Issue 523 cover

Issue 523

Music

Skipping Girl Vinegar

Skipping Girl Vinegar

Keep Calm Carry The Monkey

Label: Popboomerang Records / Secret Fox / MGM Distribution

Right, I'm going to try really hard to review the wonderful 'Keep Calm Carry The Monkey' without spending the entire time going on about the album packaging. In short, this has some of the best packaging you'll see this year - the whole thing looks like a library book (complete with Dewey decimal number!) and upon opening it up you'll find cardboard cut outs and album information divided into individual, colour-coordinated folders.

The good news is that the music lives up to the promise of the packaging, and 'Keep Calm Carry The Monkey' is where singer/songwriter Mark Lang (no relation) and company come into their own. In a time where the term "indie pop" has become a self-serving catch-all phrase for music as cynically constructed as anything on the top 30, Skipping Girl Vinegar manage to find real passion, pathos and fury from which to create their mini symphonies.

Just check out Chase The Sun, which opens the record in a joyous burst with a hook that feels genuine, a rhythm section that appears to be hyped up on red cordial and Mark Lang's wide-eyed vocal flying over the top. It's exhilarating and it makes you feel happy (but not in that "it's-so-happy-I-have-to-punch-someone" style of The Polyphonic Spree). What follow are a diverse set of incredibly strong songs, with solid, layered production and a sense of grandeur to contrast the intimacy of Lang's vocals.

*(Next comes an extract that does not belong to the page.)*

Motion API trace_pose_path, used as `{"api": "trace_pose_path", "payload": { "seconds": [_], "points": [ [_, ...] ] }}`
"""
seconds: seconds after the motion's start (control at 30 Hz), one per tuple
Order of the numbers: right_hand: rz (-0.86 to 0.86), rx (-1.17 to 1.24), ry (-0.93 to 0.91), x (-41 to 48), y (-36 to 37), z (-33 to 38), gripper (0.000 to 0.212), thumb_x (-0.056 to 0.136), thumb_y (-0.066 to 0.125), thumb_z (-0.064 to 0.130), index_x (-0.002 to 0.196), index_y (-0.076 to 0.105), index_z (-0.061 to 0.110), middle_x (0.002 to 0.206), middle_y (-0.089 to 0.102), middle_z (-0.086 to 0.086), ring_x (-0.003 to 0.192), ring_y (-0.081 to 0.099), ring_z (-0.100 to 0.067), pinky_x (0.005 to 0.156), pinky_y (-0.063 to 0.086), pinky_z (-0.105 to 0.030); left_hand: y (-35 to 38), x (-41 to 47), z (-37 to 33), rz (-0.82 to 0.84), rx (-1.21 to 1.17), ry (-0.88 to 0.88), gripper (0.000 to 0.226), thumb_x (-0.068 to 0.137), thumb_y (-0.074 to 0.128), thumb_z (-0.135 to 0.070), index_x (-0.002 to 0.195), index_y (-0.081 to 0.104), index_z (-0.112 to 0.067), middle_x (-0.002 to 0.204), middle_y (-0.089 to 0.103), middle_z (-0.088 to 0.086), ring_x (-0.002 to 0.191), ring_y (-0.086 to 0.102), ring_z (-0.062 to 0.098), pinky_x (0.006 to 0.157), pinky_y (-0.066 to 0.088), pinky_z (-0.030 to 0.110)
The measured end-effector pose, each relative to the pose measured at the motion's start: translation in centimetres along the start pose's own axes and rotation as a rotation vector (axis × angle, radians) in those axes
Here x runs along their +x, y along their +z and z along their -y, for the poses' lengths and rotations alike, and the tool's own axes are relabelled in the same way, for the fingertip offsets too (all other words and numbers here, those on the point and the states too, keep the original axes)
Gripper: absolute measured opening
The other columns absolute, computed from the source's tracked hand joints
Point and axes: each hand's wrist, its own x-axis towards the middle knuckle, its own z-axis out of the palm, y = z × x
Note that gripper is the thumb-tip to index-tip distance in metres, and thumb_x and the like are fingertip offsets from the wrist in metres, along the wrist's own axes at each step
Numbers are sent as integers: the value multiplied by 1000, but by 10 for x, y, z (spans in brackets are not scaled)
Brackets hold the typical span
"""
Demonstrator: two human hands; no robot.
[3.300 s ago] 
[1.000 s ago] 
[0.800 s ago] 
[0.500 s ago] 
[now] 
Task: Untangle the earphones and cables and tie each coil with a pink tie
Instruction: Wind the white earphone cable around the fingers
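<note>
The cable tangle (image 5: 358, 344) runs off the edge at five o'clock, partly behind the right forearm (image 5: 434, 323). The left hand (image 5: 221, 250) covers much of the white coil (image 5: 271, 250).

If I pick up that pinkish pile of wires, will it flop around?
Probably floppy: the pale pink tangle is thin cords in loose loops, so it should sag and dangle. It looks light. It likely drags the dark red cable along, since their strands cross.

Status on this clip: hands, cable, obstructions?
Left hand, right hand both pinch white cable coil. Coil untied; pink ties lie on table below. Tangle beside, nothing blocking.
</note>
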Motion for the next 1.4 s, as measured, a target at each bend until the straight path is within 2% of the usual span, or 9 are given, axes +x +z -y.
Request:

At times they touch on moments of Okkervil River-esque melancholy with tunes like You Can, and only a few tunes later can be furiously stomping through dark, Johnny Cash-meets-Nick Cave style country on Hell Out Of Town. Yet throughout they remain distinctly and defiantly themselves. At the end of the day underneath all the pretty packaging and the layered production Skipping Girl Vinegar have real identity and talent, something sadly lacking in these days of disposable indie trash.